Wien: Czernohorszky nervt Debatte um Häupl-Erbe

Neo-Ressortchef versichert: Er wolle Häupl nicht nachfolgen und habe als Bildungsstadtrat noch viel vor

Der erst seit wenigen Monaten amtierende Bildungsstadtrat Jürgen Czernohorszky will nicht die Nachfolge von Bürgermeister Michael Häupl (beide SPÖ) antreten. Das hat er dem Monatsmagazin Datum versichert. "Nein, ich will Michael Häupl nicht beerben. Und die Diskussionen darüber nerven mich auch sehr", sagte der Neo-Ressortchef laut einer Vorabmeldung in dem Interview.

Er habe als Bildungsstadtrat noch viel vor, beteuerte Czernohorszky: "Es macht es nicht leichter, positiv an Veränderungen zu arbeiten, wenn nur das die Leute interessiert." Der 40-Jährige selbst hat tatsächlich nie die Absicht geäußert, in Sachen Häupl-Nachfolge ins Rennen zu gehen.
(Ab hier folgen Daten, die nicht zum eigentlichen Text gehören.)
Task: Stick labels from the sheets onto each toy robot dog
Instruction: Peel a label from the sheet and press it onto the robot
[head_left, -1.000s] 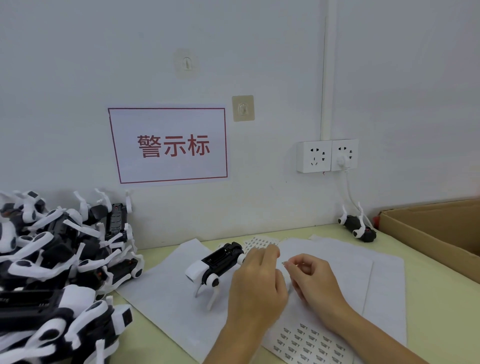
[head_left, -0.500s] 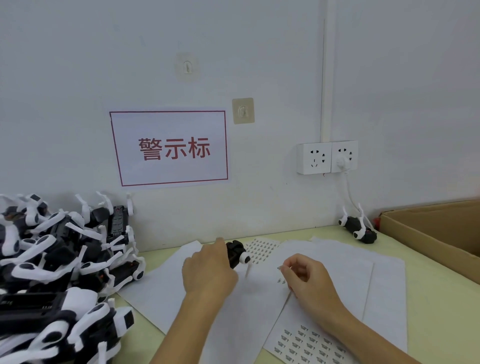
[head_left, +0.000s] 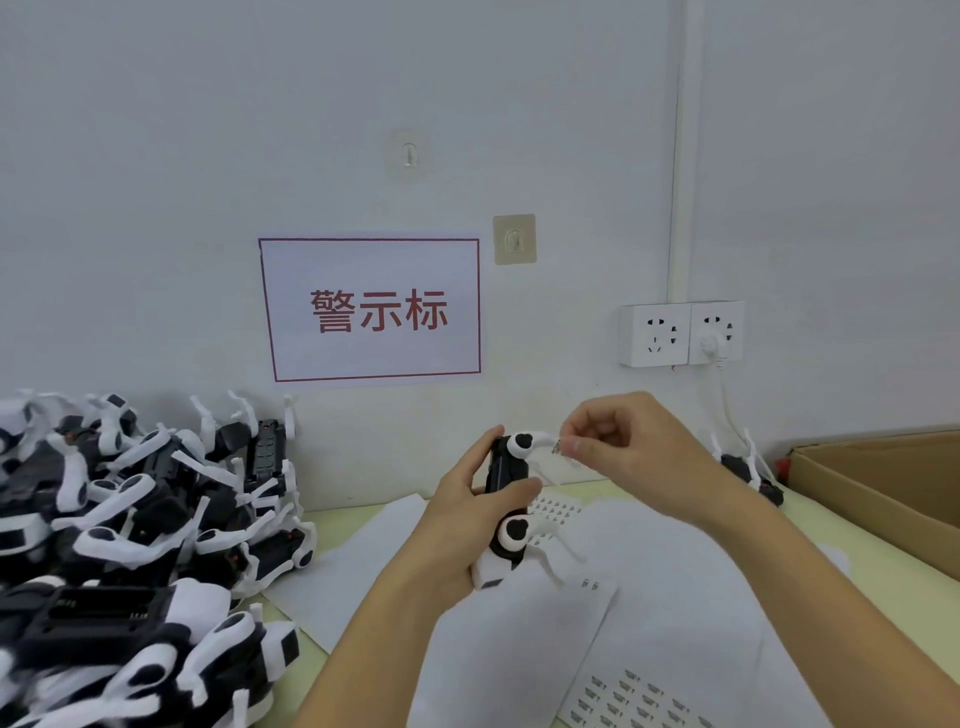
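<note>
Counter (head_left: 363, 525): pale green, spread with white paper below the two hands.
Pile of dogs (head_left: 130, 525): black-and-white toy robot dogs heaped well to the left of the left hand's fingers, against the wall; whether any carry labels cannot be told.
Label sheets (head_left: 639, 696): backing sheets with rows of small printed labels lie on the counter beneath and nearer than the right hand.
Toy robot dog (head_left: 506, 499): lifted clear of the counter and held roughly on end, legs pointing toward the right hand.
Left hand (head_left: 457, 530): fingers curled round the dog's body, thumb on its dark flank.
Right hand (head_left: 628, 452): thumb and forefinger pinched on a single label, other fingers loosely curled.
Label (head_left: 557, 448): small and pale, at the right fingertips, just beside the dog's upper white leg; contact cannot be told.
Step in hand: apparently bringing the peeled label to the dog.
Next move: likely needs the dog held steady while the label is laid flat and pressed down.
</note>
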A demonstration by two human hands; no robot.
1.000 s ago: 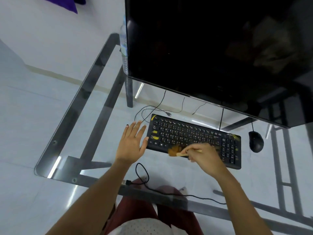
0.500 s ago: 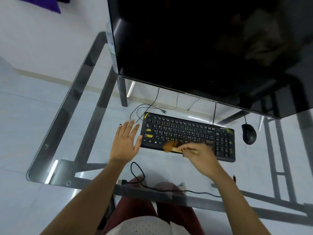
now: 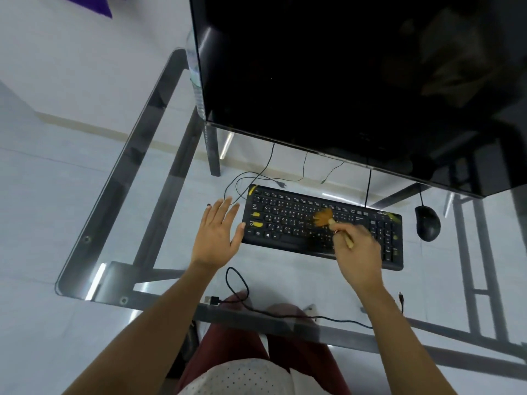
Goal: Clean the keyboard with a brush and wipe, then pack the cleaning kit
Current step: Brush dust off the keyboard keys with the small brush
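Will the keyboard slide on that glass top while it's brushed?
Probably a little: the keyboard looks slim and light and lies on smooth glass. The left hand flat against its end likely steadies it. It seems rigid, unlikely to flex.

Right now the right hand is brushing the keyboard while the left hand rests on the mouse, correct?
Not quite. The head view shows the left hand lying flat at the keyboard's left end; the mouse sits untouched beyond its right end. The right hand does hold the brush.
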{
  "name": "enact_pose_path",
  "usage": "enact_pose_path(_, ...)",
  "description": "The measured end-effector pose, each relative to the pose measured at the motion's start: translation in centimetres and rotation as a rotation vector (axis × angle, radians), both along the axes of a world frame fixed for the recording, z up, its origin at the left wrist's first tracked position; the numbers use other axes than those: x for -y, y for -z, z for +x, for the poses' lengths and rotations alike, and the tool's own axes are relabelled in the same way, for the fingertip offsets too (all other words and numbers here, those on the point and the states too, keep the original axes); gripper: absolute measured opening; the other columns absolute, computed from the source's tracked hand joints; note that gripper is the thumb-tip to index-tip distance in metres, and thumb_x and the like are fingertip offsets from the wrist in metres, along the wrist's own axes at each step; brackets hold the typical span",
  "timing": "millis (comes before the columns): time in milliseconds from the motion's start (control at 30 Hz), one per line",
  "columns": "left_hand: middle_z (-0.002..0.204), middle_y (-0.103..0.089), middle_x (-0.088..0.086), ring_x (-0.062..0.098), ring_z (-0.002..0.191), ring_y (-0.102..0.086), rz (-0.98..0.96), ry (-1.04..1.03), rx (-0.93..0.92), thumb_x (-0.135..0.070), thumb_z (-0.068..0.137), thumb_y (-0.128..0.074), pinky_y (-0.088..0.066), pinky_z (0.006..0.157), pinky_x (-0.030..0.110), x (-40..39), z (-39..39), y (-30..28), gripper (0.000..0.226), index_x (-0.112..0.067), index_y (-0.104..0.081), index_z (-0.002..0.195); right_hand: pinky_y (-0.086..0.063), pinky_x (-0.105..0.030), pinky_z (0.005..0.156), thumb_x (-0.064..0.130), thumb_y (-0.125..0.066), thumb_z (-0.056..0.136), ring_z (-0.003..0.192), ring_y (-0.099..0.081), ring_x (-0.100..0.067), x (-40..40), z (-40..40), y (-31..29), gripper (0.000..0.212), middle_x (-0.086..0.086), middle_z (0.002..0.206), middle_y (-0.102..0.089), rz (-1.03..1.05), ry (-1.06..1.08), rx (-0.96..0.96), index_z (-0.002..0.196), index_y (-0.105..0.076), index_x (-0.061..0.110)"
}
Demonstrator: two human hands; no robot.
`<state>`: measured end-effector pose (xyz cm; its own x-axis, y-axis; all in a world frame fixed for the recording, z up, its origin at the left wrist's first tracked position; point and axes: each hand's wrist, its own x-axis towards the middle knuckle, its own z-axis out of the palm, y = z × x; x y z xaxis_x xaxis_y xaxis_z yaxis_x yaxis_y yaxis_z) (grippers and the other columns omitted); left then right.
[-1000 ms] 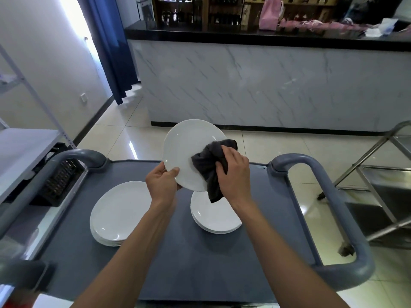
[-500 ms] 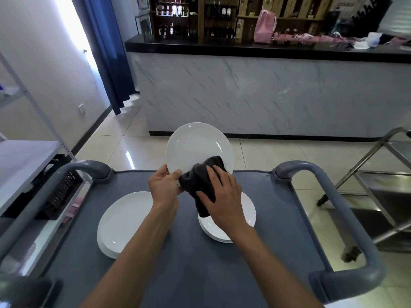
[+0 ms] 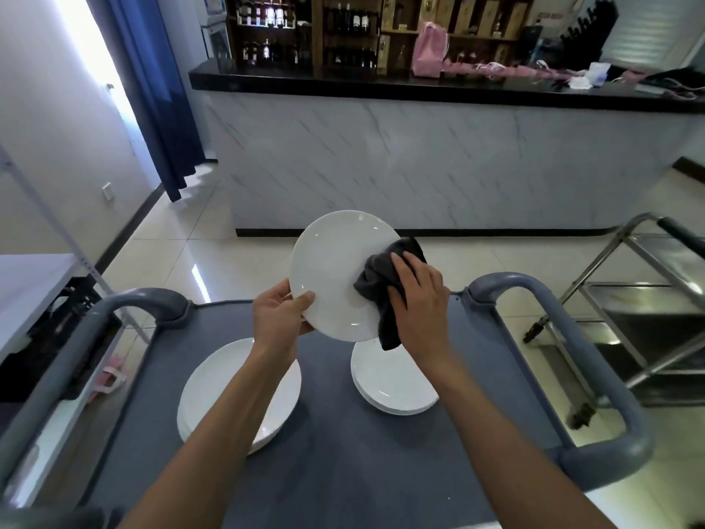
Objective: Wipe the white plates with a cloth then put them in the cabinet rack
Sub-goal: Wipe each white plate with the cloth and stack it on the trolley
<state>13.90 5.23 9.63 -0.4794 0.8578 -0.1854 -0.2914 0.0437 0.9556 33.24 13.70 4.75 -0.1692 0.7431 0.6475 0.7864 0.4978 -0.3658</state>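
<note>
**Wiping a raised plate over the cart, with little room to either side**

The grey service cart (image 3: 343, 471) carries everything: its flat top holds two stacks of white plates, the left stack (image 3: 213, 391) near the person's left forearm and the right stack (image 3: 393, 387) under the right wrist. Raised grey handles, the left handle (image 3: 126, 311) and the right handle (image 3: 572, 337), wall in both sides of the top, so a wide elbow swing would likely meet them. Beyond the cart lie open tiled floor (image 3: 496, 261) and the marble-fronted bar counter (image 3: 419, 154), well apart; a steel trolley (image 3: 648, 299) stands close on the right. No cabinet rack is plainly in view.

The held plate (image 3: 332, 269) is lifted clear of both stacks and tilted up, its face toward the person. The left hand (image 3: 280, 318) pinches its lower left rim, thumb on the face and fingers behind. The right hand (image 3: 417, 299) grips the bunched dark grey cloth (image 3: 381, 292) and presses it against the plate's right side, near the rim.

To do this well, I judge the left-hand pinch should stay firm while the cloth travels round the whole face and over the edge, then the back. Pushing hard at the right rim, opposite the grip, could lever the plate loose; it hangs directly above the right stack, so a slip risks chipping several plates.
</note>
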Motion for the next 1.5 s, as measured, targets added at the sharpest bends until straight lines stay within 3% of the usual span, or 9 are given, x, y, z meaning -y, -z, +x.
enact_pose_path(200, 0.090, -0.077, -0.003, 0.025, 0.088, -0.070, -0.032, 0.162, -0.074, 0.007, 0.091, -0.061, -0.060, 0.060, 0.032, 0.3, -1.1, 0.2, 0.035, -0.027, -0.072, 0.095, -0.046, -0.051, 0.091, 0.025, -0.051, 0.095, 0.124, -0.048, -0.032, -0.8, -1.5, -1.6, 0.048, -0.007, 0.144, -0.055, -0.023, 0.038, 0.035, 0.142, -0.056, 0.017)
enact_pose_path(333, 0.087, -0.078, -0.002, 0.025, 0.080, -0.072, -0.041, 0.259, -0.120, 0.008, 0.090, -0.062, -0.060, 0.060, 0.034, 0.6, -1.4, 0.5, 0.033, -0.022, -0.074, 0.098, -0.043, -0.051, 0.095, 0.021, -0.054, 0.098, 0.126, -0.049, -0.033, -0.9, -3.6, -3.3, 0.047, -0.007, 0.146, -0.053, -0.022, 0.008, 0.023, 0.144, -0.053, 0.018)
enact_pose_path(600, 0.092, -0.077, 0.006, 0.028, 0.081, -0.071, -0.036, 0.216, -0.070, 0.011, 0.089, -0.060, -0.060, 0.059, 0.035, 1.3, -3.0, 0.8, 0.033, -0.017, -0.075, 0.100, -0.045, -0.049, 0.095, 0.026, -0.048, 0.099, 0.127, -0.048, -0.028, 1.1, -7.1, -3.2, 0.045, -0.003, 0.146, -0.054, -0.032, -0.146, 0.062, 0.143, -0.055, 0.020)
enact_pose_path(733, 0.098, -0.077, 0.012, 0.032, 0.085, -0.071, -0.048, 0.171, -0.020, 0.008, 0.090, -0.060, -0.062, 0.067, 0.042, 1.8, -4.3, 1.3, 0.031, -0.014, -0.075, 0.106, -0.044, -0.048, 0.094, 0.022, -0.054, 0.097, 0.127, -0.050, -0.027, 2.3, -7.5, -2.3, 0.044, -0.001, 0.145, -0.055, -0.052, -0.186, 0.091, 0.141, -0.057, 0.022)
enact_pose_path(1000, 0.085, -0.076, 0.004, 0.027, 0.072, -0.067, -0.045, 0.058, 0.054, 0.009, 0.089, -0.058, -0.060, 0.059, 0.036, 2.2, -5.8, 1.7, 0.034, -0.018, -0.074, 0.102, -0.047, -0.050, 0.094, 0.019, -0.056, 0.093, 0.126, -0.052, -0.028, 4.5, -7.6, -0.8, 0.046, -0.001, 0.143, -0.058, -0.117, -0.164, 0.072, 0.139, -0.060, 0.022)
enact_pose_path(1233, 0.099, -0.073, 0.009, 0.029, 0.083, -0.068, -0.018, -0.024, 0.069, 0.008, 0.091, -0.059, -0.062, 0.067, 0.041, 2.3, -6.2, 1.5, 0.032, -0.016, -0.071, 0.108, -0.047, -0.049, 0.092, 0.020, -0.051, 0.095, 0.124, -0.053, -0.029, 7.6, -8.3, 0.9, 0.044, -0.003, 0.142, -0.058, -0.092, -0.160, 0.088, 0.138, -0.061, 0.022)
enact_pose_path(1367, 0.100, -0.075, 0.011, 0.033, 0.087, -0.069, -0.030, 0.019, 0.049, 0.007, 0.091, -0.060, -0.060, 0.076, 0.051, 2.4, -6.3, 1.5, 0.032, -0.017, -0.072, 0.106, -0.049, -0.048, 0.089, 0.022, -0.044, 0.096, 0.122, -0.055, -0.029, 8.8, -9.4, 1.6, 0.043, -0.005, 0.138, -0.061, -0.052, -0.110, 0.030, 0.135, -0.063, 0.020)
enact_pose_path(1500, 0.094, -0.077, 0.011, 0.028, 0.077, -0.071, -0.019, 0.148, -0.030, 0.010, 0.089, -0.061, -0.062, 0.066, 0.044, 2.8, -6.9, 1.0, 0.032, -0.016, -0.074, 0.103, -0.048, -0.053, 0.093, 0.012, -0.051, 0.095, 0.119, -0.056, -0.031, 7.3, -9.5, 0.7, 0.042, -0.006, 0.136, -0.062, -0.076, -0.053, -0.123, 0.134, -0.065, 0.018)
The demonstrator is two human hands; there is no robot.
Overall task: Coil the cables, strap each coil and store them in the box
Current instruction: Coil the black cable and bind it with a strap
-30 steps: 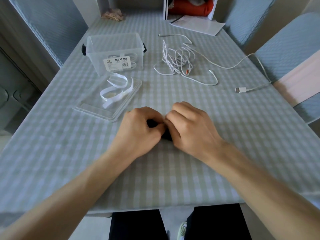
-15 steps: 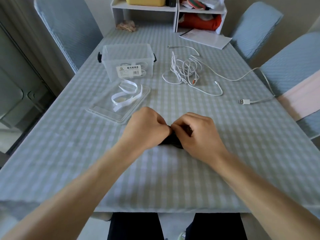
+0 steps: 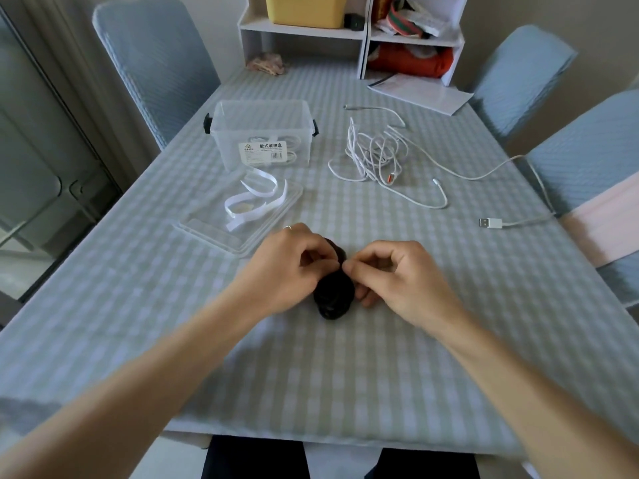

Medial war er jedoch immer wieder als möglicher Kandidat bzw. als Alternative zum derzeitigen Wohnbaustadtrat Michael Ludwig (SPÖ), den einige Wiener Rote als künftigen Bürgermeister favorisieren, genannt worden.

Häupl hatte angekündigt, sich nach der nächsten Nationalratswahl zurückzuziehen. Zum Zeitpunkt der Äußerung war diese noch für 2018 angesetzt. Die Neuwahl am 15. Oktober beschleunigt nun den Abgang des Langzeit-Stadtchefs - der betont hat, dass die Vorverlegung an seinen Plänen nichts ändern wird.